Please copy the lines below exactly, from the first one through the line showing "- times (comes".

⟨

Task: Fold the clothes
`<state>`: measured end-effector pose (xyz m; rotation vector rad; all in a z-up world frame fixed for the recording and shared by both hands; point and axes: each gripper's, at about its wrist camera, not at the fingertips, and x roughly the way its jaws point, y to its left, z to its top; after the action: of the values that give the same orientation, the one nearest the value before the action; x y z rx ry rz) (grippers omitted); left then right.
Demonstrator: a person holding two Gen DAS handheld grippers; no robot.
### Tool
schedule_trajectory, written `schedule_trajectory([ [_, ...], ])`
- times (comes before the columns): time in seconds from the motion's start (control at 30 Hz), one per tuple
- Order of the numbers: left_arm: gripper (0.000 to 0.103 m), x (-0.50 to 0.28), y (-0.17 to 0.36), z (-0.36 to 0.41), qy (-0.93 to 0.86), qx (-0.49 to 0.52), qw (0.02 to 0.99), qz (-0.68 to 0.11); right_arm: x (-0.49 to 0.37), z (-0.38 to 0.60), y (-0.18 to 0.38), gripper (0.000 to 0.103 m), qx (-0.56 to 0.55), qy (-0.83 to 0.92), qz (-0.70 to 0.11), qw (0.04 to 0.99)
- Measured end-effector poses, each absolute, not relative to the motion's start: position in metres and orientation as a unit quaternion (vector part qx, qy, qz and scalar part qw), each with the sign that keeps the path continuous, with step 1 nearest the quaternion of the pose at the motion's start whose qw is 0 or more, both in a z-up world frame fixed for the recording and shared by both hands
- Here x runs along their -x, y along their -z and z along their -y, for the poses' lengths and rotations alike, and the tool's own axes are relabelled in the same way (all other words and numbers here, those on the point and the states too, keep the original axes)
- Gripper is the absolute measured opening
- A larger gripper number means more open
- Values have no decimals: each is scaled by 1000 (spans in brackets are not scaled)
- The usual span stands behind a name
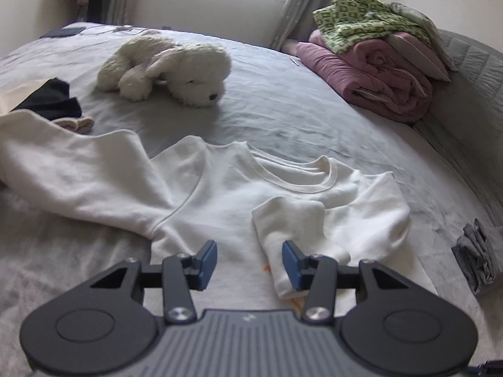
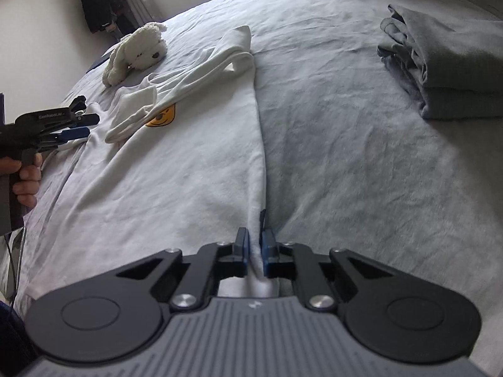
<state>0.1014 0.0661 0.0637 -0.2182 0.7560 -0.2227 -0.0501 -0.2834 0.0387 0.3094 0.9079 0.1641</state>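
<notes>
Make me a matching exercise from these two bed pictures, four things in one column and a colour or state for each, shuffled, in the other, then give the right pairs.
Column one:
1. right gripper
2. left gripper
3. plush dog
4. rolled quilt

Column two:
A. pink, stacked under a green patterned cloth
B. open, above the white sweatshirt
C. lying on its side on the grey bedsheet
D. shut on the sweatshirt's edge

Pairs: 1-D, 2-B, 3-C, 4-A
</notes>
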Motion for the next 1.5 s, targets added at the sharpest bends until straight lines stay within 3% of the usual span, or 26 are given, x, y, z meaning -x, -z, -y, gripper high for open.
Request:
schedule_trajectory([
  [0.2, 47, -101, -65, -68, 107, 111, 916, -369, 62, 292, -36, 12, -202, -60, -443, 871],
  [0.5, 47, -99, -63, -77, 91, 122, 914, -377, 80, 290, -57, 5, -182, -35, -450, 874],
  [0.83, 48, -95, -65, -75, 96, 113, 914, -378, 70, 270, -47, 7, -112, -12, -490, 864],
  [1.07, 50, -96, -66, -72, 100, 103, 916, -375, 76, 285, -65, 7, -141, -21, -481, 865],
  [1.27, 50, -99, -61, -65, 102, 93, 914, -382, 86, 283, -52, 29, -155, -18, -493, 856],
  [1.33, 50, -98, -61, -63, 104, 89, 915, -380, 91, 282, -51, 29, -168, -21, -496, 852],
  [1.37, 51, -97, -62, -63, 103, 86, 916, -378, 93, 280, -49, 29, -164, -22, -499, 851],
  [1.4, 51, -97, -62, -62, 102, 82, 917, -377, 94, 276, -50, 14, -151, -24, -502, 851],
  [1.43, 51, -97, -62, -61, 100, 79, 917, -378, 96, 273, -50, 6, -138, -26, -505, 852],
  [1.5, 51, -97, -61, -60, 96, 73, 917, -381, 98, 273, -56, 6, -138, -24, -502, 854],
])
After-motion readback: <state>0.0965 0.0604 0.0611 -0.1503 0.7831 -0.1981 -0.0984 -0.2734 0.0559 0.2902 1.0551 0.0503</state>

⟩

● **Solution for this problem**
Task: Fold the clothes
`<state>`: measured end-effector pose (xyz m; rotation vector rad; all in a z-up world frame fixed for the recording and shared by both hands; point and axes: each gripper's, at about its wrist camera, not at the fingertips, and x roughly the way its jaws point, y to its left, z to its top; after the action: of the values that give the same orientation, the one nearest the value before the action; x y z rx ry rz) (grippers omitted); left then right.
Demonstrator: a person holding two Gen DAS handheld grippers; no robot.
### Tool
schedule_trajectory, written `schedule_trajectory([ [_, ...], ])`
- times (comes before the columns): time in seconds from the motion's start (control at 30 Hz), one per tuple

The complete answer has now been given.